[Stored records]
=== Begin Enclosure ===
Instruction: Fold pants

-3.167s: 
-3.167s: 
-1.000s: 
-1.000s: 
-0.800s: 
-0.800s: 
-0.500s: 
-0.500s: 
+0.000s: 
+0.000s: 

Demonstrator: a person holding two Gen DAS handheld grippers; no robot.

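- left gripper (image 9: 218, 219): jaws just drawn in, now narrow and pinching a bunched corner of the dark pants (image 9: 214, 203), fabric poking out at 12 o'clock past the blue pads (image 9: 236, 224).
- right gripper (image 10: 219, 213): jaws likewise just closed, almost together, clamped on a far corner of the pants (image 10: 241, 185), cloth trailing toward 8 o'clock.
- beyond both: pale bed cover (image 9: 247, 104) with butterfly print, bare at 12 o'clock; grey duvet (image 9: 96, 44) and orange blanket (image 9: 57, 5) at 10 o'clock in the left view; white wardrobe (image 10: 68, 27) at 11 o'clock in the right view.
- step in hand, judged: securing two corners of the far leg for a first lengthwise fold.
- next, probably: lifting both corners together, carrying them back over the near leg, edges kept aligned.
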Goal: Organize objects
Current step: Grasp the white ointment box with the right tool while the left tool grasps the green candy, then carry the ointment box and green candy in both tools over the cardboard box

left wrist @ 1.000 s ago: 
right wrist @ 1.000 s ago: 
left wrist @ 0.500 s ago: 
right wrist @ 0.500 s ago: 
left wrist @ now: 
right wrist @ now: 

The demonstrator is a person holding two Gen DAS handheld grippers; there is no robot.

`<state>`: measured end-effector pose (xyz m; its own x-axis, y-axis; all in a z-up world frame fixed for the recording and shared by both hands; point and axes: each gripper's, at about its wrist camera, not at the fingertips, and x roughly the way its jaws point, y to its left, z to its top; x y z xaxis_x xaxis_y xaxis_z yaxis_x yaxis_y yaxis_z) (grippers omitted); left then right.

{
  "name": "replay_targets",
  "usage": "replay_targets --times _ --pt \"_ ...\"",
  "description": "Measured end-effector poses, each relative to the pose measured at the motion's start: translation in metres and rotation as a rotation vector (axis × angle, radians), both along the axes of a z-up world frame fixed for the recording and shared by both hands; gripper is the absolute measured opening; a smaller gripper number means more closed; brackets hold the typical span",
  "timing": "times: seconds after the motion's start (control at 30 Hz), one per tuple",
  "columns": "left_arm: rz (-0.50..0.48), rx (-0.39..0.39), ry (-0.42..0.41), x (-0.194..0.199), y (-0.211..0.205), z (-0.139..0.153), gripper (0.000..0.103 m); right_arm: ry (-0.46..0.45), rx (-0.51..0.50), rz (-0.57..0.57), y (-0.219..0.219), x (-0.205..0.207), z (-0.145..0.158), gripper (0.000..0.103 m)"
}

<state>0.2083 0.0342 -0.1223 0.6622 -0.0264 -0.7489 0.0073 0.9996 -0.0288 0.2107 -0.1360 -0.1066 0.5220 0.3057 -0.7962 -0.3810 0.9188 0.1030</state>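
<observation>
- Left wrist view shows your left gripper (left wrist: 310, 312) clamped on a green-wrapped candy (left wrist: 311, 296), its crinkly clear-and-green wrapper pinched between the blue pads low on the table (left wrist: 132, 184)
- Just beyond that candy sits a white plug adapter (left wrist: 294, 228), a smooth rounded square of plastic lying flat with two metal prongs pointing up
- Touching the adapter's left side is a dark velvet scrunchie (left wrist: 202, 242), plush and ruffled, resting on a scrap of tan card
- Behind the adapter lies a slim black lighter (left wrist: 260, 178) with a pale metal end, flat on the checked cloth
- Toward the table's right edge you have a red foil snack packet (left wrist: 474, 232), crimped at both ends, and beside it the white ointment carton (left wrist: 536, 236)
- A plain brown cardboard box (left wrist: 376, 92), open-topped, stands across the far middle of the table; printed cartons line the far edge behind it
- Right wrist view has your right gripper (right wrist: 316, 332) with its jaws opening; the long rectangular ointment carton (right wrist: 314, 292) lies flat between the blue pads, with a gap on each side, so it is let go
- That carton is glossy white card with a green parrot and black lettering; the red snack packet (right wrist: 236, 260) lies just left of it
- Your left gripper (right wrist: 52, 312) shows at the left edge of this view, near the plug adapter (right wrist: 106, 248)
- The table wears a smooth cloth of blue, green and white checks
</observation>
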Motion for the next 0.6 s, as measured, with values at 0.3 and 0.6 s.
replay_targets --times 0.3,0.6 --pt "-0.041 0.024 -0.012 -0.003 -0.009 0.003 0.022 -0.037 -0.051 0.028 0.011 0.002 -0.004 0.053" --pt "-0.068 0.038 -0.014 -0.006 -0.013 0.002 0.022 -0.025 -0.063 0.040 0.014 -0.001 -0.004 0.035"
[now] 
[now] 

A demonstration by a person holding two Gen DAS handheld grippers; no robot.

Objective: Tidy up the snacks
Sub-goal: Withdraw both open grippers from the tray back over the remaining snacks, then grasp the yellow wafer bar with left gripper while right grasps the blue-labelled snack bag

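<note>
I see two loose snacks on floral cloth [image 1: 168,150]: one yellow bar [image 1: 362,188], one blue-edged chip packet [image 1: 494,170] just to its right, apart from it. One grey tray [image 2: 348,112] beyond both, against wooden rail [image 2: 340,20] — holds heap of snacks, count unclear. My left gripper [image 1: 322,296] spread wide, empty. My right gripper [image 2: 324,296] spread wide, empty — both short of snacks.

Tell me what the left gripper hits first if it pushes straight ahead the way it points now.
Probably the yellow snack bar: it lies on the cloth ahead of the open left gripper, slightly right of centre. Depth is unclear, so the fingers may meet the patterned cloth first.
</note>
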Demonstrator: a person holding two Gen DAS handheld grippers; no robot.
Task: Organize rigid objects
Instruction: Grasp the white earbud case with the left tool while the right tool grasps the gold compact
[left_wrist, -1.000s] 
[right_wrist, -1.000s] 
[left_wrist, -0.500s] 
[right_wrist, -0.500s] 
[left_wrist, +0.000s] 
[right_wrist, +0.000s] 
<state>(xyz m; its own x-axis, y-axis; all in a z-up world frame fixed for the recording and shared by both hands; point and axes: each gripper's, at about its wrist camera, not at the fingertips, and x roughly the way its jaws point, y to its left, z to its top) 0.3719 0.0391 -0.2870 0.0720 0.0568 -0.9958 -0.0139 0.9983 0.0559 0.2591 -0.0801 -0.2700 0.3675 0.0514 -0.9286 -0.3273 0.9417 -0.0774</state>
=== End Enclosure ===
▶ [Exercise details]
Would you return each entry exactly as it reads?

▶ [Task solution]
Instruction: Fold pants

-3.167s: 
-3.167s: 
-1.000s: 
-1.000s: 
-0.800s: 
-0.800s: 
-0.500s: 
-0.500s: 
+0.000s: 
+0.000s: 

Demonstrator: a person holding two Gen DAS handheld grippers; no robot.

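- left gripper (image 9: 218, 219): jaws just drawn in, now narrow and pinching a bunched corner of the dark pants (image 9: 214, 203), fabric poking out at 12 o'clock past the blue pads (image 9: 236, 224).
- right gripper (image 10: 219, 213): jaws likewise just closed, almost together, clamped on a far corner of the pants (image 10: 241, 185), cloth trailing toward 8 o'clock.
- beyond both: pale bed cover (image 9: 247, 104) with butterfly print, bare at 12 o'clock; grey duvet (image 9: 96, 44) and orange blanket (image 9: 57, 5) at 10 o'clock in the left view; white wardrobe (image 10: 68, 27) at 11 o'clock in the right view.
- step in hand, judged: securing two corners of the far leg for a first lengthwise fold.
- next, probably: lifting both corners together, carrying them back over the near leg, edges kept aligned.
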Goal: Organize objects
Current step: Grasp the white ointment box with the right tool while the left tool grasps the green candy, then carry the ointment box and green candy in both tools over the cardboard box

left wrist @ 1.000 s ago: 
right wrist @ 1.000 s ago: 
left wrist @ 0.500 s ago: 
right wrist @ 0.500 s ago: 
left wrist @ now: 
right wrist @ now: 

The demonstrator is a person holding two Gen DAS handheld grippers; there is no robot.

`<state>`: measured end-effector pose (xyz m; its own x-axis, y-axis; all in a z-up world frame fixed for the recording and shared by both hands; point and axes: each gripper's, at about its wrist camera, not at the fingertips, and x roughly the way its jaws point, y to its left, z to its top; x y z xaxis_x xaxis_y xaxis_z yaxis_x yaxis_y yaxis_z) (grippers omitted); left then right.

{
  "name": "replay_targets",
  "usage": "replay_targets --times _ --pt \"_ ...\"",
  "description": "Measured end-effector poses, each relative to the pose measured at the motion's start: translation in metres and rotation as a rotation vector (axis × angle, radians), both along the axes of a z-up world frame fixed for the recording and shared by both hands; gripper is the absolute measured opening; a smaller gripper number means more closed; brackets hold the typical span",
  "timing": "times: seconds after the motion's start (control at 30 Hz), one per tuple",
  "columns": "left_arm: rz (-0.50..0.48), rx (-0.39..0.39), ry (-0.42..0.41), x (-0.194..0.199), y (-0.211..0.205), z (-0.139..0.153), gripper (0.000..0.103 m); right_arm: ry (-0.46..0.45), rx (-0.51..0.50), rz (-0.57..0.57), y (-0.219..0.219), x (-0.205..0.207), z (-0.145..0.158), gripper (0.000..0.103 m)"
}

<state>0.2083 0.0342 -0.1223 0.6622 -0.0264 -0.7489 0.0073 0.9996 -0.0288 0.2107 -0.1360 -0.1066 0.5220 0.3057 -0.7962 -0.3810 0.9188 0.1030</state>
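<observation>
- Left wrist view shows your left gripper (left wrist: 310, 312) clamped on a green-wrapped candy (left wrist: 311, 296), its crinkly clear-and-green wrapper pinched between the blue pads low on the table (left wrist: 132, 184)
- Just beyond that candy sits a white plug adapter (left wrist: 294, 228), a smooth rounded square of plastic lying flat with two metal prongs pointing up
- Touching the adapter's left side is a dark velvet scrunchie (left wrist: 202, 242), plush and ruffled, resting on a scrap of tan card
- Behind the adapter lies a slim black lighter (left wrist: 260, 178) with a pale metal end, flat on the checked cloth
- Toward the table's right edge you have a red foil snack packet (left wrist: 474, 232), crimped at both ends, and beside it the white ointment carton (left wrist: 536, 236)
- A plain brown cardboard box (left wrist: 376, 92), open-topped, stands across the far middle of the table; printed cartons line the far edge behind it
- Right wrist view has your right gripper (right wrist: 316, 332) with its jaws opening; the long rectangular ointment carton (right wrist: 314, 292) lies flat between the blue pads, with a gap on each side, so it is let go
- That carton is glossy white card with a green parrot and black lettering; the red snack packet (right wrist: 236, 260) lies just left of it
- Your left gripper (right wrist: 52, 312) shows at the left edge of this view, near the plug adapter (right wrist: 106, 248)
- The table wears a smooth cloth of blue, green and white checks
</observation>
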Motion for the next 0.6 s, as measured, with values at 0.3 and 0.6 s.
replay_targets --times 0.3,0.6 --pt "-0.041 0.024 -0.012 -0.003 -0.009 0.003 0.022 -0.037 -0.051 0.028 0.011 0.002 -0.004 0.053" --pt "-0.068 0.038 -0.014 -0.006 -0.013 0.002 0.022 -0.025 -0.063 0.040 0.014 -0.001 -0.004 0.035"
[now] 
[now] 

A demonstration by a person holding two Gen DAS handheld grippers; no robot.

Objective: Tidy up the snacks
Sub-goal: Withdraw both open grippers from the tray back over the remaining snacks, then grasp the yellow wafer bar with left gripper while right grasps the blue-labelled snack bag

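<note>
I see two loose snacks on floral cloth [image 1: 168,150]: one yellow bar [image 1: 362,188], one blue-edged chip packet [image 1: 494,170] just to its right, apart from it. One grey tray [image 2: 348,112] beyond both, against wooden rail [image 2: 340,20] — holds heap of snacks, count unclear. My left gripper [image 1: 322,296] spread wide, empty. My right gripper [image 2: 324,296] spread wide, empty — both short of snacks.

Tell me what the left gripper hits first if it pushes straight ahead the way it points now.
Probably the yellow snack bar: it lies on the cloth ahead of the open left gripper, slightly right of centre. Depth is unclear, so the fingers may meet the patterned cloth first.
</note>
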Demonstrator: a person holding two Gen DAS handheld grippers; no robot.
Task: Organize rigid objects
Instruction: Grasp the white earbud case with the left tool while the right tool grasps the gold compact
[left_wrist, -1.000s] 
[right_wrist, -1.000s] 
[left_wrist, -0.500s] 
[right_wrist, -0.500s] 
[left_wrist, +0.000s] 
[right_wrist, +0.000s] 
<state>(xyz m; its own x-axis, y-axis; all in a z-up world frame fixed for the recording and shared by both hands; point and axes: each gripper's, at about its wrist camera, not at the fingertips, and x roughly the way its jaws point, y to its left, z to its top) 0.3719 0.0391 -0.2870 0.0720 0.0568 -0.9958 -0.0139 0.9983 0.0559 0.2591 -0.0801 -0.2700 0.3675 0.0514 -0.9286 -0.3273 0.9417 -0.0774</state>

With this, the exercise is finished.